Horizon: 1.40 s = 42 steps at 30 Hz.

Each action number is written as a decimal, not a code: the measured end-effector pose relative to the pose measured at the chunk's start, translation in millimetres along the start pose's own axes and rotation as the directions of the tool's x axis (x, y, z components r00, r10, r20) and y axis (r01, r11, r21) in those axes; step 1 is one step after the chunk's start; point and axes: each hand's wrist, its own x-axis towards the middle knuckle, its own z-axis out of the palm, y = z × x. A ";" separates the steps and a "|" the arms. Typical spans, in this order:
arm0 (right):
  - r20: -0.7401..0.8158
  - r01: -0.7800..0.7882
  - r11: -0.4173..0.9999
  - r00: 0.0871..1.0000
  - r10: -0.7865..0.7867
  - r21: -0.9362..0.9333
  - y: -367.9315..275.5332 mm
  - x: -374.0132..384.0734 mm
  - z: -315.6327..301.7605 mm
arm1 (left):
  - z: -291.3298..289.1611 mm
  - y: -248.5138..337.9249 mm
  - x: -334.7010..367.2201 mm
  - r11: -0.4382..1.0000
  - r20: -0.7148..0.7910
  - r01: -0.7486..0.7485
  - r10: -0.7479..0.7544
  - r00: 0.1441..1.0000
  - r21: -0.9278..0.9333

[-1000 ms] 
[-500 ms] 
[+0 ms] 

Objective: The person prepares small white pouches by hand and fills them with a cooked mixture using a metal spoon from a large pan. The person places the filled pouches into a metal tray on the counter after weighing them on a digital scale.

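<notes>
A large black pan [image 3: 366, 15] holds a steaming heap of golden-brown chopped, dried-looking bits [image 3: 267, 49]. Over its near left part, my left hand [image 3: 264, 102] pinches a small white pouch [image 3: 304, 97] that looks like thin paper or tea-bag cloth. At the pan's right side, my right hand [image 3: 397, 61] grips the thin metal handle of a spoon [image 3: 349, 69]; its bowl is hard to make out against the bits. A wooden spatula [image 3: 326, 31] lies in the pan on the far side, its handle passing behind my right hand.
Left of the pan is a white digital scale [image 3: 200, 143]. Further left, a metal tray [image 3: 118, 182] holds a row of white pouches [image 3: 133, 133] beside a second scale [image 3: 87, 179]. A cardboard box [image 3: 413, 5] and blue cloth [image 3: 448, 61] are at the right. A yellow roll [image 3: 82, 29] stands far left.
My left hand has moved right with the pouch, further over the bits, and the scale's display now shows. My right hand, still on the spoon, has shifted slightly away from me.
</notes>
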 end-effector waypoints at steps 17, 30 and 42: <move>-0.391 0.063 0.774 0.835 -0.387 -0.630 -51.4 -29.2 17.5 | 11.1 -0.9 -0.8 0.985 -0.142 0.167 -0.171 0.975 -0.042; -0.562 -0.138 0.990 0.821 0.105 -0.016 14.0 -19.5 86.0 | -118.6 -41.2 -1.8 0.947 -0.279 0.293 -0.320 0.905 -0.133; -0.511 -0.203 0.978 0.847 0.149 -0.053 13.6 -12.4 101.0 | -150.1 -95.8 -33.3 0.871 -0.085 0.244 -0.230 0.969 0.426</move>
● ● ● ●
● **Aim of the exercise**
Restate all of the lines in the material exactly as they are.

● **Response**
Horizon: 1.40 s = 42 steps at 30 Hz.

Each action number is written as a decimal, not a code: the measured end-effector pose relative to the pose measured at the chunk's start, translation in millimetres along the start pose's own axes and rotation as the directions of the tool's x axis (x, y, z components r00, r10, r20) and y axis (r01, r11, r21) in those axes; step 1 is one step after the chunk's start; point and axes: each hand's wrist, its own x-axis towards the middle knuckle, its own z-axis out of the palm, y = z × x. A ";" separates the steps and a "|" the arms. Typical spans, in this order:
arm0 (right):
  - r20: -0.7401..0.8158
  - r01: -0.7800..0.7882
  - r11: -0.4173..0.9999
  - r00: 0.0871..1.0000
  - r10: -0.7865..0.7867
  - r21: -0.9362..0.9333
  - y: -367.9315..275.5332 mm
  - x: -374.0132..384.0734 mm
  - z: -315.6327..301.7605 mm
arm1 (left):
  - z: -291.3298..289.1611 mm
  - y: -248.5138..337.9249 mm
  - x: -334.7010..367.2201 mm
  - r11: -0.4382..1.0000
  - r20: -0.7148..0.7910
  - r01: -0.7486..0.7485
  - r10: -0.7479..0.7544
  - r00: 0.1441..1.0000
  - r21: -0.9278..0.9333

[-1000 ms] 
[-500 ms] 
[+0 ms] 

Objective: The person prepares small white pouches by hand and fills them with a cooked mixture using a metal spoon from a large pan. The person places the filled pouches into a metal tray on the counter after weighing them on a digital scale.

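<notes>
A large black pan [image 3: 366, 15] holds a steaming heap of golden-brown chopped, dried-looking bits [image 3: 267, 49]. Over its near left part, my left hand [image 3: 264, 102] pinches a small white pouch [image 3: 304, 97] that looks like thin paper or tea-bag cloth. At the pan's right side, my right hand [image 3: 397, 61] grips the thin metal handle of a spoon [image 3: 349, 69]; its bowl is hard to make out against the bits. A wooden spatula [image 3: 326, 31] lies in the pan on the far side, its handle passing behind my right hand.
Left of the pan is a white digital scale [image 3: 200, 143]. Further left, a metal tray [image 3: 118, 182] holds a row of white pouches [image 3: 133, 133] beside a second scale [image 3: 87, 179]. A cardboard box [image 3: 413, 5] and blue cloth [image 3: 448, 61] are at the right. A yellow roll [image 3: 82, 29] stands far left.
My left hand has moved right with the pouch, further over the bits, and the scale's display now shows. My right hand, still on the spoon, has shifted slightly away from me.
</notes>
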 end-effector waypoints at steps 17, 30 and 42: <move>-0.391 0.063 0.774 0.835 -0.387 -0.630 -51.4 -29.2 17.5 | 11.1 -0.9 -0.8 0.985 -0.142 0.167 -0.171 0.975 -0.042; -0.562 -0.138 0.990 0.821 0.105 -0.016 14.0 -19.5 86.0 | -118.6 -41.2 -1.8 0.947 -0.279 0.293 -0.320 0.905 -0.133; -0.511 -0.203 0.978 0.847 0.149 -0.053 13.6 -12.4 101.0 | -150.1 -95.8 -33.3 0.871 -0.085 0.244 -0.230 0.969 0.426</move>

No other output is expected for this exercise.